[Exercise] Please repeat, unchanged, the lines at the top of the listing below, ending with the one that has "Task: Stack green".

* * * *

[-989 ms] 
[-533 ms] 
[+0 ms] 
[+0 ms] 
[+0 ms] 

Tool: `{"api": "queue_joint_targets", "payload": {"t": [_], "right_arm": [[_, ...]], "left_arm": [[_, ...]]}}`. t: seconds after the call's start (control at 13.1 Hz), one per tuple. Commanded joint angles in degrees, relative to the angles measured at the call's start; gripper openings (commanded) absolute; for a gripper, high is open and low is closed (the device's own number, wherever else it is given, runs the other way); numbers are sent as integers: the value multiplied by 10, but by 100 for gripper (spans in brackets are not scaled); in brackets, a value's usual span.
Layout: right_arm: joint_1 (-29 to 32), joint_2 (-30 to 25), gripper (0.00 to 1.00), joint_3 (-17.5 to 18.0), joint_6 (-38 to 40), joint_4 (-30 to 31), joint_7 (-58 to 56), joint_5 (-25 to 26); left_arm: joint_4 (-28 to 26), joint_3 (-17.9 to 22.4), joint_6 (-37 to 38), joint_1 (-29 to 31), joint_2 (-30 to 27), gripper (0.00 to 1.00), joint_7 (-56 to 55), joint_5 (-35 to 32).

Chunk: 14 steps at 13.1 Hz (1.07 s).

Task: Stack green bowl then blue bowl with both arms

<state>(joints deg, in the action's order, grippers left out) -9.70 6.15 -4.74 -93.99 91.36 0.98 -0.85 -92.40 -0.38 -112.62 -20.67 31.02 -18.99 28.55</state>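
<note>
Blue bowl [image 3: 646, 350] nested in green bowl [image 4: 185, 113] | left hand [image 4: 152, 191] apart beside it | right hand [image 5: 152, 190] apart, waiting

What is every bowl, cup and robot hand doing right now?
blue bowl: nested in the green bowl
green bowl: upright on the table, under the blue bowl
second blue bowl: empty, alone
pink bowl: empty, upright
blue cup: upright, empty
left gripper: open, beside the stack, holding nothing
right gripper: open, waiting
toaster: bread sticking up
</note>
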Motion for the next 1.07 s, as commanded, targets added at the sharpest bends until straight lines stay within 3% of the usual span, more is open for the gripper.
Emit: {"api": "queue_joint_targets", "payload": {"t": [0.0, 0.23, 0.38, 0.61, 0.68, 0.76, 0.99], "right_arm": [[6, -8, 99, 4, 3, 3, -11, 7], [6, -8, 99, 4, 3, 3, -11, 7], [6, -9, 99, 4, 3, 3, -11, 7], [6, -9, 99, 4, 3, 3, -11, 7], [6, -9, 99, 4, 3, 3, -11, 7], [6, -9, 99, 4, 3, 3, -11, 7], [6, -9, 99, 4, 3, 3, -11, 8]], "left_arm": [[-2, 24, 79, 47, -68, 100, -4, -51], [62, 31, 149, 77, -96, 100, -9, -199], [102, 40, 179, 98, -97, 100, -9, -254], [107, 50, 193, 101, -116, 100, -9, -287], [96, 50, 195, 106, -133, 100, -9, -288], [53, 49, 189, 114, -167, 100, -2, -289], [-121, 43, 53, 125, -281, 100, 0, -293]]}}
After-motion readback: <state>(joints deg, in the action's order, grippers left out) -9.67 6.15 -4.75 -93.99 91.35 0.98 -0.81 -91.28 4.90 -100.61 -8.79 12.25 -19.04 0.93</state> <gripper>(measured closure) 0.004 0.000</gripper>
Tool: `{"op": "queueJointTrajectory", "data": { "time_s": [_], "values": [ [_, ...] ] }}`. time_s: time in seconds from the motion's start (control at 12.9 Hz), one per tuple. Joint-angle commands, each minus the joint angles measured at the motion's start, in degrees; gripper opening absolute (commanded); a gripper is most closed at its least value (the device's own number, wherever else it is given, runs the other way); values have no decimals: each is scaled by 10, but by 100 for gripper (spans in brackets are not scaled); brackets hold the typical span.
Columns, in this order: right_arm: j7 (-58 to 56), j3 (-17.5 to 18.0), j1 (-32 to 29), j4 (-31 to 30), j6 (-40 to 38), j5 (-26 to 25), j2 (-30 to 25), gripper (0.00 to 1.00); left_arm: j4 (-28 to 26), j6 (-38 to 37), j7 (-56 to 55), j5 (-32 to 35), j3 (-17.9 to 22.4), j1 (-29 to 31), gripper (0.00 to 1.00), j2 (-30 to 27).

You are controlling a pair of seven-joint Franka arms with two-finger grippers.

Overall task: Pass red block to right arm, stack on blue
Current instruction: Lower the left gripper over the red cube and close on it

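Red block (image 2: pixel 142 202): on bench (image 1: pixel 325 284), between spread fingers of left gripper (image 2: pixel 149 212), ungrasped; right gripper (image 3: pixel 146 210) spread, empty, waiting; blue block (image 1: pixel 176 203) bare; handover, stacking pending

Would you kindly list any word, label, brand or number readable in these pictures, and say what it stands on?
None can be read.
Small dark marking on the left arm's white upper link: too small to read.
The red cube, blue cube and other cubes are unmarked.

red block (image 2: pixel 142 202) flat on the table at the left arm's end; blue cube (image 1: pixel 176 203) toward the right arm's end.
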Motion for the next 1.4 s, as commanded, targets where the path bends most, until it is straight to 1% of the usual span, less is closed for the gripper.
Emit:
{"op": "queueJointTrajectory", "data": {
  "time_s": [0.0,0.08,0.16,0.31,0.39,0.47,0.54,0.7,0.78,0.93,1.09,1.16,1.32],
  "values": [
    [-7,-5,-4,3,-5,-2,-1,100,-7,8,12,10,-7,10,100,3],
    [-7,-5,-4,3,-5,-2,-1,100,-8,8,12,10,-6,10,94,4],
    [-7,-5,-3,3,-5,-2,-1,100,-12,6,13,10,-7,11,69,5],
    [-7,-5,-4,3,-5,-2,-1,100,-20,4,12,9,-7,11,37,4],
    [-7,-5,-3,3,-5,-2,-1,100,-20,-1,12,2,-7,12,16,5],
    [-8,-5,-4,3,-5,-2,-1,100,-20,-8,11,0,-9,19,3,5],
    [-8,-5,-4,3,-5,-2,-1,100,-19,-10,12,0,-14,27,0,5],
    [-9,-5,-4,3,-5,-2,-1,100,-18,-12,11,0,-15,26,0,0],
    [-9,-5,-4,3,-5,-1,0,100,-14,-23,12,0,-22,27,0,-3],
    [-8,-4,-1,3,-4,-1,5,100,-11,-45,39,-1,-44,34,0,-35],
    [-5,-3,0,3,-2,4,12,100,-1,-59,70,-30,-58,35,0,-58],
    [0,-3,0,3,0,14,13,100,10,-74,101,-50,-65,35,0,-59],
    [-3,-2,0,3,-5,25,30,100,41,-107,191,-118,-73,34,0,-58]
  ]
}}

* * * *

[Written answer]
[-989 ms] 
[-533 ms] 
[+0 ms] 
[+0 ms] 
[+0 ms] 

Tool: `{"api": "queue_joint_targets", "payload": {"t": [_], "right_arm": [[_, ...]], "left_arm": [[_, ...]]}}`. t: seconds after the call's start (control at 13.1 Hz), one per tuple. Commanded joint angles in degrees, relative to the angles measured at the call's start; gripper openings (commanded) absolute; for a gripper, high is open and low is closed (the device's own number, wherever else it is given, runs the other way); numbers are sent as integers: the value multiplied by 10, but by 100 for gripper (spans in brackets are not scaled); in brackets, a value's usual span.
Layout: right_arm: joint_1 (-29 to 32), joint_2 (-30 to 25), gripper (0.00 to 1.00), joint_3 (-17.5 to 18.0), joint_6 (-38 to 40), joint_4 (-30 to 31), joint_7 (-58 to 56), joint_5 (-25 to 26); left_arm: joint_4 (-28 to 26), joint_3 (-17.9 to 22.4), joint_6 (-37 to 38), joint_1 (-29 to 31), joint_2 (-30 to 27), gripper (0.00 to 1.00), joint_7 (-56 to 55), joint_5 (-35 to 32).

Chunk: 14 steps at 13.1 Hz (1.07 s).

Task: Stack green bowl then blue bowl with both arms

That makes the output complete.